(YOUR OBJECTIVE):
Among the entries, find the lines with the string "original" and report them.

(EXERCISE INPUTS):

-------------------------

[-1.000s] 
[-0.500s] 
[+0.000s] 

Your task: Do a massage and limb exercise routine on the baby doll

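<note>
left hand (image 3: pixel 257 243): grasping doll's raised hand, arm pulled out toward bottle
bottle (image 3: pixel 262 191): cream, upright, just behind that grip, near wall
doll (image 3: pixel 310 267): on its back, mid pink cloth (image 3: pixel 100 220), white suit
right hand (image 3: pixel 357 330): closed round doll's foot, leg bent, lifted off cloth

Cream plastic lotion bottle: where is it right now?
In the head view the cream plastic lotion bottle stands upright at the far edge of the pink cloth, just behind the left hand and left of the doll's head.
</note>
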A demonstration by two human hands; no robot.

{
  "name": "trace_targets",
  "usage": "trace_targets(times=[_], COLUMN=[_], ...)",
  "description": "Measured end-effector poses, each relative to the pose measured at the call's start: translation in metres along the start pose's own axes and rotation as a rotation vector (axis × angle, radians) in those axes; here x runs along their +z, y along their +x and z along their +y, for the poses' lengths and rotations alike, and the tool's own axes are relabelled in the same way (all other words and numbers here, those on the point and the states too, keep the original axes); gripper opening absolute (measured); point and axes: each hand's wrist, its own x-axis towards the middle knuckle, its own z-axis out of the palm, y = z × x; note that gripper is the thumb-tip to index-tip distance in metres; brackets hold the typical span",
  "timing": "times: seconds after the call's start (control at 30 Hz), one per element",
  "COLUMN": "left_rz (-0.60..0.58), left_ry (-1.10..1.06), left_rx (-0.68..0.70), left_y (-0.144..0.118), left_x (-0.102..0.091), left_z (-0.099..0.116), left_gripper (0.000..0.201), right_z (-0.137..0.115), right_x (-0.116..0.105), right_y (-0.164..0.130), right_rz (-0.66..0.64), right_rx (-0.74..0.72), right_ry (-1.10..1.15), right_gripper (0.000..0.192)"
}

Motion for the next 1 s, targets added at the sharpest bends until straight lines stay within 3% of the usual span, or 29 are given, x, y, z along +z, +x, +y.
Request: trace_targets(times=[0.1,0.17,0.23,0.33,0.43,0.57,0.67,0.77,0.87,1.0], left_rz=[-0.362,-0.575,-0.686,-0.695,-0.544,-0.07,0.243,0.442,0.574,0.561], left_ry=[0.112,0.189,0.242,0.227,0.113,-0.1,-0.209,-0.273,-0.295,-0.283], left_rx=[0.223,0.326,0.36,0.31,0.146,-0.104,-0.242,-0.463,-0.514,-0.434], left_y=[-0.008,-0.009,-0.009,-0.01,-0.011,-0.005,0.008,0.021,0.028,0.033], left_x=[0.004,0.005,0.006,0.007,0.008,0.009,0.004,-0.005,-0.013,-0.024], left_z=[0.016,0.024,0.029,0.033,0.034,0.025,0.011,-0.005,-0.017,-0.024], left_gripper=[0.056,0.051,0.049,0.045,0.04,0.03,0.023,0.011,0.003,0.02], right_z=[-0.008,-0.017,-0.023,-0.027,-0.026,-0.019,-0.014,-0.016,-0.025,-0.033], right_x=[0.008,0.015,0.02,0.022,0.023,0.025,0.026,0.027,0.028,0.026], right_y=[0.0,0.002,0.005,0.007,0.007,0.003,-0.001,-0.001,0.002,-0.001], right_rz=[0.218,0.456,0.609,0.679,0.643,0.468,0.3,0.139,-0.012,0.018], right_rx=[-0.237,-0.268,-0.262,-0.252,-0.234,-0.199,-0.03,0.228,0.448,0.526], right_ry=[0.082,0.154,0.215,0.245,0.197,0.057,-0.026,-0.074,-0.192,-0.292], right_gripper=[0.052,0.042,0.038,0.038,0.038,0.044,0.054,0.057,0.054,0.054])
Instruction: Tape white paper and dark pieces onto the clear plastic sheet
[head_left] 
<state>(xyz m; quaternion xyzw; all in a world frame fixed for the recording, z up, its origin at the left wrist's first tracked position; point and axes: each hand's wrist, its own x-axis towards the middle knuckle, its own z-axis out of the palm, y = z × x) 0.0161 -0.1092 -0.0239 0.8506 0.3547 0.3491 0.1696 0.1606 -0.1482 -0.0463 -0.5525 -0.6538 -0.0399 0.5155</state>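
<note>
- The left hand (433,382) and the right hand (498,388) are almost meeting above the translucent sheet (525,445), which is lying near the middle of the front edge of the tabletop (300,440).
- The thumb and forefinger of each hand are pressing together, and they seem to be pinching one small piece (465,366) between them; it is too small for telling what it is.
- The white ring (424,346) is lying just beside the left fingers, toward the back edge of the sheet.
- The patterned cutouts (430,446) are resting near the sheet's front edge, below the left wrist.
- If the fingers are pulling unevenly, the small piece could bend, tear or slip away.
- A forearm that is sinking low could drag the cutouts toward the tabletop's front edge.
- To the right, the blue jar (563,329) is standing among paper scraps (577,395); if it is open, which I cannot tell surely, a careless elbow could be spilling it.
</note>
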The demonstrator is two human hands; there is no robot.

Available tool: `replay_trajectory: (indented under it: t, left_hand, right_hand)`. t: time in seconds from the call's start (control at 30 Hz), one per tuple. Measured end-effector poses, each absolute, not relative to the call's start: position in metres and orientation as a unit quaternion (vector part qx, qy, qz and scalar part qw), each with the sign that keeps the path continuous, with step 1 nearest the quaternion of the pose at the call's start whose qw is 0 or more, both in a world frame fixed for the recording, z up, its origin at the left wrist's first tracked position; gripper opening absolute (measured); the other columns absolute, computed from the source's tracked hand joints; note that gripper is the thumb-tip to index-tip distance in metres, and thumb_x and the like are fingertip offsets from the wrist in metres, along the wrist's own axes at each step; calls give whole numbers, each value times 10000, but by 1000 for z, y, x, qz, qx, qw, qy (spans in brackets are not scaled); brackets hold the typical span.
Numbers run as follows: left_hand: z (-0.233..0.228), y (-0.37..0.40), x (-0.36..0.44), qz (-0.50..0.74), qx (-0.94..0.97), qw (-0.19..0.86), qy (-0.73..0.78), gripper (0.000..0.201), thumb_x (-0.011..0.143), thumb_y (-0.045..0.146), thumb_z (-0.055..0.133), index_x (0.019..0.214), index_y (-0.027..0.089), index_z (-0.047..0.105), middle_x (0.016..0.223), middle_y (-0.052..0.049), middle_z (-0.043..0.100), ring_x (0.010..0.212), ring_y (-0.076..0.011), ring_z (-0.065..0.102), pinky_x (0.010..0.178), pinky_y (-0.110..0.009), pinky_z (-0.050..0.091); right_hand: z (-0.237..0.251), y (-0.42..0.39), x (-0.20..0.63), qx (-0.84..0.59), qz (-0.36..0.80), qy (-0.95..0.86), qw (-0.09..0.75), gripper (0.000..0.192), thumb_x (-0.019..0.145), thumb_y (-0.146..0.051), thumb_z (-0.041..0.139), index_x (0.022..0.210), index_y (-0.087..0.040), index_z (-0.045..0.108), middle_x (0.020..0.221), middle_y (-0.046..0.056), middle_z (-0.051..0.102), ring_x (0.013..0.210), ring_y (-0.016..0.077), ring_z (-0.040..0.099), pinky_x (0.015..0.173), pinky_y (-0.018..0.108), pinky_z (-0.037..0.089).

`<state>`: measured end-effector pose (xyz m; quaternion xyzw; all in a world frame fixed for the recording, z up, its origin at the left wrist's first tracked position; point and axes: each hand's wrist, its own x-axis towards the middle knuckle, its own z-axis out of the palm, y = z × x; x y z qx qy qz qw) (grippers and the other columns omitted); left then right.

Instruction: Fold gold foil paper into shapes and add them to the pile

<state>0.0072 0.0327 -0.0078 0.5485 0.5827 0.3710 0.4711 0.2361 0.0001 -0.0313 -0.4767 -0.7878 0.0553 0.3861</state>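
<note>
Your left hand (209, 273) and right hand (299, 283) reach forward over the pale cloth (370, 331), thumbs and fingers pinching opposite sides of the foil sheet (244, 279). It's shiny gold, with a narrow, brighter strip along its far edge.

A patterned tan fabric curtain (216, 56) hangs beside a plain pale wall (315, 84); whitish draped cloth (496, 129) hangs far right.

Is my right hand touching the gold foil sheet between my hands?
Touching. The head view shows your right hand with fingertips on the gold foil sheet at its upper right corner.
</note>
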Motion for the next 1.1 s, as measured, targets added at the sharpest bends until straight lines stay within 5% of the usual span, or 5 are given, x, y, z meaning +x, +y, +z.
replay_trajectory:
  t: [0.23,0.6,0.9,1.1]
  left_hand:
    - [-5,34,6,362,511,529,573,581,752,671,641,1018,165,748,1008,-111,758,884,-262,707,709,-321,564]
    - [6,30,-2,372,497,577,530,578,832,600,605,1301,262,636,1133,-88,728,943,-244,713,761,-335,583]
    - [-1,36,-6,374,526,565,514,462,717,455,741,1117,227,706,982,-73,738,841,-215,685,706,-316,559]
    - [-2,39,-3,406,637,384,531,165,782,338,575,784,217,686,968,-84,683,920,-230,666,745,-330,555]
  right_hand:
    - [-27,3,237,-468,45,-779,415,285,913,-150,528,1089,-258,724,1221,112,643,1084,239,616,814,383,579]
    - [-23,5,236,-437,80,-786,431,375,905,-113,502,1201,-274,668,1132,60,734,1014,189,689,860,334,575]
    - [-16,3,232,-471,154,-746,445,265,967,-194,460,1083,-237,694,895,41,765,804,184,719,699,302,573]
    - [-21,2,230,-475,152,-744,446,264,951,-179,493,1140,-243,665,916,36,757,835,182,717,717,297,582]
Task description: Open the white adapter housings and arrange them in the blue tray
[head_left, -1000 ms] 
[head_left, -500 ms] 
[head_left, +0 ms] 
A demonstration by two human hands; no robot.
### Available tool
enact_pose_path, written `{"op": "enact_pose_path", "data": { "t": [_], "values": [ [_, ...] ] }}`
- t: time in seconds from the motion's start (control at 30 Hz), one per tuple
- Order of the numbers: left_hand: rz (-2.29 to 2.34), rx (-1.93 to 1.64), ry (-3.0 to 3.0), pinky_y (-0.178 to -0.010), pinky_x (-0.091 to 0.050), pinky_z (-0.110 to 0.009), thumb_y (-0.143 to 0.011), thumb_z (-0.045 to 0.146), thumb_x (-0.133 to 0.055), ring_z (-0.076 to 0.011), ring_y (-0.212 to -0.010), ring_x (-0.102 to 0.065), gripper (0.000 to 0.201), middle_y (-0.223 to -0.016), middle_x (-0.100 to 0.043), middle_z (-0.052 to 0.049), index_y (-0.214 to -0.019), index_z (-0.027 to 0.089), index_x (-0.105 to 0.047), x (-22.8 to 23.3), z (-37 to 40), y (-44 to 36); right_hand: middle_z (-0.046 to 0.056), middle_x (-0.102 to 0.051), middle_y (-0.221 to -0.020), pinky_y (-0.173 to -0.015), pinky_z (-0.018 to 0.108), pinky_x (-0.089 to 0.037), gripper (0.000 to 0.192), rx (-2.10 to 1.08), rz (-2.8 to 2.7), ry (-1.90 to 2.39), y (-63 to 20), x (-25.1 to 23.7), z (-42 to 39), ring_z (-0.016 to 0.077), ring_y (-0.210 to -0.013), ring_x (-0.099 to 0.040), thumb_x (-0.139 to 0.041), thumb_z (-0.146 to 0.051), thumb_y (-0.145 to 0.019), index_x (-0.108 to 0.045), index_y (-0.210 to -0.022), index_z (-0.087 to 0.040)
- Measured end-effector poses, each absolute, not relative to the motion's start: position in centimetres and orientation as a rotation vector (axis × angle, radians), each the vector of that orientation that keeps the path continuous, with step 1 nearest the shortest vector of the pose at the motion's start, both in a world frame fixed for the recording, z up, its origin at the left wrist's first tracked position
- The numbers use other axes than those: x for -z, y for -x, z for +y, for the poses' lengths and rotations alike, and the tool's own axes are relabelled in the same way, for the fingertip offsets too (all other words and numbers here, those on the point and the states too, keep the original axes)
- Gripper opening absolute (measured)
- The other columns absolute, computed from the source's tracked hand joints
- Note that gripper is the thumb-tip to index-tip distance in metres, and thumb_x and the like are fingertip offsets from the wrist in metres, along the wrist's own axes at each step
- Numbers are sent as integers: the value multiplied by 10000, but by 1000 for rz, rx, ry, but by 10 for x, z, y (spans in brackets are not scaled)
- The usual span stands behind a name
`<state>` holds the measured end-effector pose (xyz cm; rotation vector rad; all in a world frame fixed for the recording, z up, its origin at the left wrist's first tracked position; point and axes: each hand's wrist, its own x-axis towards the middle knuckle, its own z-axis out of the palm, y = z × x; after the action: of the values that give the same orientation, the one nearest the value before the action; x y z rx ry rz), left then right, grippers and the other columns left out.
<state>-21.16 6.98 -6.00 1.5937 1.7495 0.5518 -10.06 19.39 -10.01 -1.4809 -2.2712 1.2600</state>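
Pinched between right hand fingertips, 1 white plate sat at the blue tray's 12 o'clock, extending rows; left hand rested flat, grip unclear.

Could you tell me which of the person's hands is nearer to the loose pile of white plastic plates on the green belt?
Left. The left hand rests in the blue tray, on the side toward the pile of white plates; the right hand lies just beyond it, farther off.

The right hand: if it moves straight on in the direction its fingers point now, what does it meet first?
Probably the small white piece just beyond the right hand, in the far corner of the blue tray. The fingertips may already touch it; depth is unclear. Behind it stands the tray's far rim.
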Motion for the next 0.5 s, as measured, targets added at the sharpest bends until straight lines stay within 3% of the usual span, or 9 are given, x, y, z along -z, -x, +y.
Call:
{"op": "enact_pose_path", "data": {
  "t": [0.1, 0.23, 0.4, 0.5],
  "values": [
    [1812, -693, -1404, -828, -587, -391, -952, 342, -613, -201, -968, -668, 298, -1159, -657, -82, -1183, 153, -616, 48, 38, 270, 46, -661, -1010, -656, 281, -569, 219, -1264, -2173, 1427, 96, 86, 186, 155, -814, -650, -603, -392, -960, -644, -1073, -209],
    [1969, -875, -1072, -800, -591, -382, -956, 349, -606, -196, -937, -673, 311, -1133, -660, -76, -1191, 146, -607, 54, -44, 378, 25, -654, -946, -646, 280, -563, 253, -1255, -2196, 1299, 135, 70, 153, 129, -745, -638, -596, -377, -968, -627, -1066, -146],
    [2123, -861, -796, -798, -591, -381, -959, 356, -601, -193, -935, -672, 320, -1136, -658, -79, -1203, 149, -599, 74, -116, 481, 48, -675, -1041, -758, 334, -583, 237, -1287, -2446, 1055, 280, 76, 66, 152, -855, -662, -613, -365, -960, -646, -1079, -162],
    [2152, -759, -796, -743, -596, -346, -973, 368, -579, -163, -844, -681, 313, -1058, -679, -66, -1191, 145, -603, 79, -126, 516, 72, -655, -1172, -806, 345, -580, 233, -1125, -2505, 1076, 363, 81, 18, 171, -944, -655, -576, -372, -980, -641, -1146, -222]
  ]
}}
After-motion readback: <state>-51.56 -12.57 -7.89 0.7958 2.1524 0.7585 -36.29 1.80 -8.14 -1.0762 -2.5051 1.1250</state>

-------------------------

(OUTPUT OF THE TASK):
  "description": "Measured end-effector poses, each relative to the pose measured at the call's start: translation in metres along the start pose's own axes and rotation as a rotation vector (axis × angle, radians) in those axes; here x runs along their +z, y along their +x and z along their +y, for the poses' lengths and rotations alike, and the tool's own axes are relabelled in the same way (all other words and numbers here, those on the point and the states too, keep the original axes); gripper opening absolute (measured); point and axes: each hand's wrist, its own x-axis towards the middle knuckle, its own z-axis out of the palm, y = z × x; note that gripper is the thumb-tip to index-tip distance in metres; brackets hold the typical span",
- The numbers use other axes than those: x for -z, y for -x, z for +y, for the poses' lengths and rotations alike, and the tool's own axes are relabelled in the same way, for the fingertip offsets too (all other words and numbers here, those on the point and the states too, keep the original axes)

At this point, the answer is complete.